How many lines in the records below include "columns"? Answer with the number only.

### Records shown:

>>>

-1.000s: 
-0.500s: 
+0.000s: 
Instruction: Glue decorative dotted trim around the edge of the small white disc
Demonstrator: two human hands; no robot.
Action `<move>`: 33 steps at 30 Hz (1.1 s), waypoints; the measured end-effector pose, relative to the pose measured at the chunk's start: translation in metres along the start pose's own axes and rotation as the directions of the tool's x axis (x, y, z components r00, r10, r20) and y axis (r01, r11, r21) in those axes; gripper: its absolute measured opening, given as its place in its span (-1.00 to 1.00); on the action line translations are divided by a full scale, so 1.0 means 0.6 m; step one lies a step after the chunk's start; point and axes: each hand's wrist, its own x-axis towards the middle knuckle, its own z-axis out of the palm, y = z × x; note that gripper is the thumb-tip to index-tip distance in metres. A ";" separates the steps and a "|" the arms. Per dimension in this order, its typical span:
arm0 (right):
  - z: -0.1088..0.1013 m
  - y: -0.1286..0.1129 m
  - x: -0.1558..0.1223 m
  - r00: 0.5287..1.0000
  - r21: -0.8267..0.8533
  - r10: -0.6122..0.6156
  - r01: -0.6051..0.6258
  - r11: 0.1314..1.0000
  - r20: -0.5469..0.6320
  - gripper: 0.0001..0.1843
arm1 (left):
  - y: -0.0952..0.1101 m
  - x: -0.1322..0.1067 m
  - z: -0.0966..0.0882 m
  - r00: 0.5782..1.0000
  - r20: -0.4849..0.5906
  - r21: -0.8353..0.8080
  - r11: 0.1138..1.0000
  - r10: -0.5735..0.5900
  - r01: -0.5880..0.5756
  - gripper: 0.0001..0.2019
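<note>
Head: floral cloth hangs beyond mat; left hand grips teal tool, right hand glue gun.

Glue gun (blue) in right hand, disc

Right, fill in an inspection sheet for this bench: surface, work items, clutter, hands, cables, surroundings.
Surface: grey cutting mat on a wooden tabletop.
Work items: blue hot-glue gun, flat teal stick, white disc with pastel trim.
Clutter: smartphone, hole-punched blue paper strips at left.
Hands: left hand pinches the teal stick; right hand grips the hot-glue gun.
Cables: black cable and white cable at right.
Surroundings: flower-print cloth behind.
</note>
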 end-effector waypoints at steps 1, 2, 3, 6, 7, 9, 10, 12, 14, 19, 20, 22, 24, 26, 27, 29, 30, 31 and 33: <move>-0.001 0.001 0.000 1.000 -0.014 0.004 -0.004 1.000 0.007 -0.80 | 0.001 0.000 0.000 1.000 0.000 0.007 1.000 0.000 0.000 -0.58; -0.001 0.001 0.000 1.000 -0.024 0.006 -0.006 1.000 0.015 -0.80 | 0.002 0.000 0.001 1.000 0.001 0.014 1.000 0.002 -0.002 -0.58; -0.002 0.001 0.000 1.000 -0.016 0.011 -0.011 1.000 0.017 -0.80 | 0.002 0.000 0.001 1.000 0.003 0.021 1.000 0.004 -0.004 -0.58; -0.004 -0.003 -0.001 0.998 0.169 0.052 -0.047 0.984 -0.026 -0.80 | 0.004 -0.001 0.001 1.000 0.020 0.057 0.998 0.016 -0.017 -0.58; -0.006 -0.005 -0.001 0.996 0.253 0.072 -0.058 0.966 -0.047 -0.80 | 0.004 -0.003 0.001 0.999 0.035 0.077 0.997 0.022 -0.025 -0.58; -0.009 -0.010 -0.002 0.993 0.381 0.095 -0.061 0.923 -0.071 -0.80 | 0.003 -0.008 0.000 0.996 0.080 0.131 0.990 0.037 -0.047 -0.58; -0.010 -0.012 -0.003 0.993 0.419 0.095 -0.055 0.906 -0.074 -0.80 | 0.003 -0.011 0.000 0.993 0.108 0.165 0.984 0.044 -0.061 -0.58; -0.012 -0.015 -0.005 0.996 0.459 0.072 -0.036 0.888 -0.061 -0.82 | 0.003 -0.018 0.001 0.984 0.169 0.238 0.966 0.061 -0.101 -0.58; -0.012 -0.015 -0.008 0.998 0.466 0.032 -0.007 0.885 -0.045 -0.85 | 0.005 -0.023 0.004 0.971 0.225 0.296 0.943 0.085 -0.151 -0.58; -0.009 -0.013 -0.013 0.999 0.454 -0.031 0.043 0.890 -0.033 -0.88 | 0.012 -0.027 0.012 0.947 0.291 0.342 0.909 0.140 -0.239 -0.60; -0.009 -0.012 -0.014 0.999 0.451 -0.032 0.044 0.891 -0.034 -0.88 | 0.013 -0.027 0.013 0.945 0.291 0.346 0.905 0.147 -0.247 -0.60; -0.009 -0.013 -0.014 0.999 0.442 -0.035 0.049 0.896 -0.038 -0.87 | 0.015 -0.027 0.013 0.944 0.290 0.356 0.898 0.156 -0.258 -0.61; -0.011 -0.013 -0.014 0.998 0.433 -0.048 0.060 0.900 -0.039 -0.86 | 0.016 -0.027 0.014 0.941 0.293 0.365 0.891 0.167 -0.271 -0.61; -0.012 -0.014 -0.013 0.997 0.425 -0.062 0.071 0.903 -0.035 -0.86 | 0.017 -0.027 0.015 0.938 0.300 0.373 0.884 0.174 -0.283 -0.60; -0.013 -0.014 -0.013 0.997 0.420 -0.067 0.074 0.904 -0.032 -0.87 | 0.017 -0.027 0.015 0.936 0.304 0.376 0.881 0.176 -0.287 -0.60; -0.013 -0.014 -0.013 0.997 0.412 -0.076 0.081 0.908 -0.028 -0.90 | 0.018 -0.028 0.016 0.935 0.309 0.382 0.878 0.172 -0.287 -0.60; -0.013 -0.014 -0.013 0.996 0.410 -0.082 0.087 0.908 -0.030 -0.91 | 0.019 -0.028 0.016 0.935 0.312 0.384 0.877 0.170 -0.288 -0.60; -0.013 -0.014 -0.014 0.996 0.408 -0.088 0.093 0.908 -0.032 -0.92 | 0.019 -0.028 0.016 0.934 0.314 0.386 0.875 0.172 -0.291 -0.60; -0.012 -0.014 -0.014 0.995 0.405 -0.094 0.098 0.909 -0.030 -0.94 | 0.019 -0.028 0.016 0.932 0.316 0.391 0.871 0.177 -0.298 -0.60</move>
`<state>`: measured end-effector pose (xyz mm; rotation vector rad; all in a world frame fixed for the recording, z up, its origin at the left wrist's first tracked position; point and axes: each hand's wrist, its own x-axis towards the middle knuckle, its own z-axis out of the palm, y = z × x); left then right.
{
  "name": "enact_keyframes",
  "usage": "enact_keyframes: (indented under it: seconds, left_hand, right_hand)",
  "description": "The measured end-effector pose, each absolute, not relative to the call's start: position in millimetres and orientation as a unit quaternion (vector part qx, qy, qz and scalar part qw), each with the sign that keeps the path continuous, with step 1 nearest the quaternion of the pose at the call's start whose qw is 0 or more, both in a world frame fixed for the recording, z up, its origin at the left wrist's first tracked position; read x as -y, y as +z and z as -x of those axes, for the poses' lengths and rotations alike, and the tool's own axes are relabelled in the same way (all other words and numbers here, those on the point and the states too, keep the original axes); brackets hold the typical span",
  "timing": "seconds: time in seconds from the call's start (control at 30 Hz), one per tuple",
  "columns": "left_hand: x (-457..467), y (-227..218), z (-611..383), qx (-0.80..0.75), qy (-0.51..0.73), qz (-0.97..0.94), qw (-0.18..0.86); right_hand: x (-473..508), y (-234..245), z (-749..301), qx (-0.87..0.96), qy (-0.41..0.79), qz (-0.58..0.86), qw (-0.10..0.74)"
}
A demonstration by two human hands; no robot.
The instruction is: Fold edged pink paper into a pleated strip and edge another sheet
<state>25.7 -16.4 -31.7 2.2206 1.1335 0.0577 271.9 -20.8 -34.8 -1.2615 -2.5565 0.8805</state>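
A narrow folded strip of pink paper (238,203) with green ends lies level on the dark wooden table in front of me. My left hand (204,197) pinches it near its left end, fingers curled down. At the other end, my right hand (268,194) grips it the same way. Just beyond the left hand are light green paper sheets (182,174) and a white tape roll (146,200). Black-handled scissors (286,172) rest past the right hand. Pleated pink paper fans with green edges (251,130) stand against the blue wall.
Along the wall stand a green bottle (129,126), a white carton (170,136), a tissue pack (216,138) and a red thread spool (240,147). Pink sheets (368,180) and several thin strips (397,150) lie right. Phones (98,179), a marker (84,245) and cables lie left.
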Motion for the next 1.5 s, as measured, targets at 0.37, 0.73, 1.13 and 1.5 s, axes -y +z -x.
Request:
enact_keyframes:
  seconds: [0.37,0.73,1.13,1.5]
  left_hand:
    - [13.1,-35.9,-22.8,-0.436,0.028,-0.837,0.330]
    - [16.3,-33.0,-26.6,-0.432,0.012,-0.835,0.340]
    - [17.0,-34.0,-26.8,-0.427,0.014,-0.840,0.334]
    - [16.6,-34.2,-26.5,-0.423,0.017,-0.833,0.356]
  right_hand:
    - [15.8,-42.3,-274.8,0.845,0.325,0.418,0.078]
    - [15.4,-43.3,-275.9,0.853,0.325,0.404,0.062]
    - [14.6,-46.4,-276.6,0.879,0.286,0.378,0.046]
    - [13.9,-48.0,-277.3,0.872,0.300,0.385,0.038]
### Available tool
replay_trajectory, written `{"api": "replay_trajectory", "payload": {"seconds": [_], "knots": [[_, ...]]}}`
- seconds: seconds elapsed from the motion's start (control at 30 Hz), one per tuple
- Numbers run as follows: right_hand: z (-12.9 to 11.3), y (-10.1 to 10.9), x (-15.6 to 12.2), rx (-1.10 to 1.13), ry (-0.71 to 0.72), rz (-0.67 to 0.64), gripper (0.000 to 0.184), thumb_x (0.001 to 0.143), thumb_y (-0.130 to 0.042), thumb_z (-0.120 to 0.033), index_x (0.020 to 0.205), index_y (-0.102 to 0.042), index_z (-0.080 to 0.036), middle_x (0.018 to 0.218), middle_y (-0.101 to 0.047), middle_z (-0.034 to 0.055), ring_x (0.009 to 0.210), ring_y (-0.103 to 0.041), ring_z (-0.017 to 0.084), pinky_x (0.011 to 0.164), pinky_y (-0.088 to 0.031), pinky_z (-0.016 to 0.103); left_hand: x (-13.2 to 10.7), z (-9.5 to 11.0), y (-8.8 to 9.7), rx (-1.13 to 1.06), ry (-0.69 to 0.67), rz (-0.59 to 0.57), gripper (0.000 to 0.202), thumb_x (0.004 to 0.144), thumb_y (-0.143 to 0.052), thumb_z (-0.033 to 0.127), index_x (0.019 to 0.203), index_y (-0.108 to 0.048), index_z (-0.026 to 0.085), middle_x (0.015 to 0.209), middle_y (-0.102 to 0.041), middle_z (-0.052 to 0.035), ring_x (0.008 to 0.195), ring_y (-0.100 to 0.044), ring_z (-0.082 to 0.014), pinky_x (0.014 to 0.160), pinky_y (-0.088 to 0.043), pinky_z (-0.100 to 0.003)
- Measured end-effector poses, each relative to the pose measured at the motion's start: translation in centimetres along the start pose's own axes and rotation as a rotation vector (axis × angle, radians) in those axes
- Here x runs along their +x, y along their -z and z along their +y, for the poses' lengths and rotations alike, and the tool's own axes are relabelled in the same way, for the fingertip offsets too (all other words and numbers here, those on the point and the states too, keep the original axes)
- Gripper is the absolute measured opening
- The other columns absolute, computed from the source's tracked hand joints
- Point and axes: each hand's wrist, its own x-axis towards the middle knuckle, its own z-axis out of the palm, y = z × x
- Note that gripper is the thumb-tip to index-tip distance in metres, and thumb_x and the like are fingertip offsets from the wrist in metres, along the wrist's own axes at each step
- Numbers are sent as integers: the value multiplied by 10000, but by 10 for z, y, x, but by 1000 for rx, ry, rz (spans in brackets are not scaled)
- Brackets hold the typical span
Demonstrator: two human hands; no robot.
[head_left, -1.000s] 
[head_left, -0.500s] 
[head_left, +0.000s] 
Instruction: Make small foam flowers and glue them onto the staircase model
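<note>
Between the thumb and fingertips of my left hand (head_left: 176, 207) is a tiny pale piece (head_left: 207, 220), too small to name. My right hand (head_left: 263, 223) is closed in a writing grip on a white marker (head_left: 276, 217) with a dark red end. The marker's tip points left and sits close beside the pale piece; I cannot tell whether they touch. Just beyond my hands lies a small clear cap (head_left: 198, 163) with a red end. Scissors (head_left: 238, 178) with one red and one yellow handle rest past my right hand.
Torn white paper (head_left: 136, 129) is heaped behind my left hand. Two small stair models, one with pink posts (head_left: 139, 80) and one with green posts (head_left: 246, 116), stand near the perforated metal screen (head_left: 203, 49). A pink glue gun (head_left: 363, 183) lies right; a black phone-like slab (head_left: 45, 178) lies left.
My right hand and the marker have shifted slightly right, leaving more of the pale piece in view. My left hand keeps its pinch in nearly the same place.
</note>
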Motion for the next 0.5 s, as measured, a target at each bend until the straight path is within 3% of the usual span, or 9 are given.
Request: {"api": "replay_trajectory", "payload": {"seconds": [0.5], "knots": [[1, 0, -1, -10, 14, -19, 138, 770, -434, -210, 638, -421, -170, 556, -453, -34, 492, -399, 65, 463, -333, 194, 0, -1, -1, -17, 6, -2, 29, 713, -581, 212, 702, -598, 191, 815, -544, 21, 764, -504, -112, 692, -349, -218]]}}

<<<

### Task output:
2